Like most biographers of Hitler, Mr Ullrich passes quickly over his subject’s early years, which are little documented, in part because one of his last orders before his suicide in 1945 was for all his private papers to be burned. The story of Hitler’s public life doesn’t really begin until 1919, when he emerged in Munich as a far-right agitator, one of many who capitalised on the chaos created by the world war and a short-lived leftist revolution in Bavaria.
By 1923, his National Socialist German Workers’ Party had grown bold enough to try to overthrow the provincial government, in what became known as the Beer Hall Putsch. The coup failed, and after a short stint in jail, Hitler decided it would be easier to destroy the deeply unpopular Weimar Republic by legal means. He manoeuvred ruthlessly toward this goal, aided by widespread despair over hyperinflation and then the Great Depression, until his triumphant elevation to the chancellorship. Notably, the Nazis never won a majority of the vote in any free election.
Once in office, with dizzying speed, Hitler banned and imprisoned political opponents, had his party rivals murdered, overrode the constitution and made himself the centre of a cult of personality. After years of ideological warfare, the German people went wild with enthusiasm for a man who claimed to be above politics. The fact that he hated Jews only added to his popularity in a anti-Semitic society.
Of course, these events were much larger than the life of one man, and Hitler sometimes disappears from Mr Ullrich’s. But if Hitler: Ascent is as much a work of history as a biography. For Hitler was a man who evacuated his inner self in order to become a vessel for history and what he believed to be the people’s will. But everything we learn from Mr Ullrich about Hitler’s personal life is commonplace. He was himself conscious, on some level, that he was a thoroughly undistinguished person. When in the company of intellectuals or aristocrats, what Mr Ullrich calls his “inferiority complex” was inflamed.

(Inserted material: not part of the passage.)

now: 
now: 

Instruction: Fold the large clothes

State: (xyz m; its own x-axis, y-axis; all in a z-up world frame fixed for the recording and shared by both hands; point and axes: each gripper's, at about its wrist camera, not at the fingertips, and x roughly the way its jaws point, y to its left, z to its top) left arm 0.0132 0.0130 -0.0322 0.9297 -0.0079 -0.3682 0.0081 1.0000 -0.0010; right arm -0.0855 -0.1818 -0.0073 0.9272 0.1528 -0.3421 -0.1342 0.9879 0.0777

Hitler’s mediocrity is all the more noticeable in this book because Mr Ullrich strives not to mythologise his subject, knowing how many myths are already in circulation. There is a tendency, in stories about Hitler, to try to locate the magic key that explains him. Thus, people sometimes say he hated Jews because a Jewish doctor failed to save his mother from cancer, or that he was sexually neurotic because he was missing part of his genitals. Ullrich summarily dismisses both of these legends, noting that Hitler actually had a good relationship with his mother’s doctor, and that records of his medical examinations reveal no physical abnormality.
The strange thing about Hitler is not that he imagined himself as the leading figure in a historic drama — many people have such grandiose fantasies — but that life ended up vindicating him. It might have taken a world war, the Great Depression and other calamities to prepare the way, but in the end Germany decided to see Hitler just as he saw himself; the country matched his psychosis with its own. What is truly frightening, and monitory, in Ullrich’s book is not that a Hitler could exist, but that so many people seemed to be secretly waiting for him.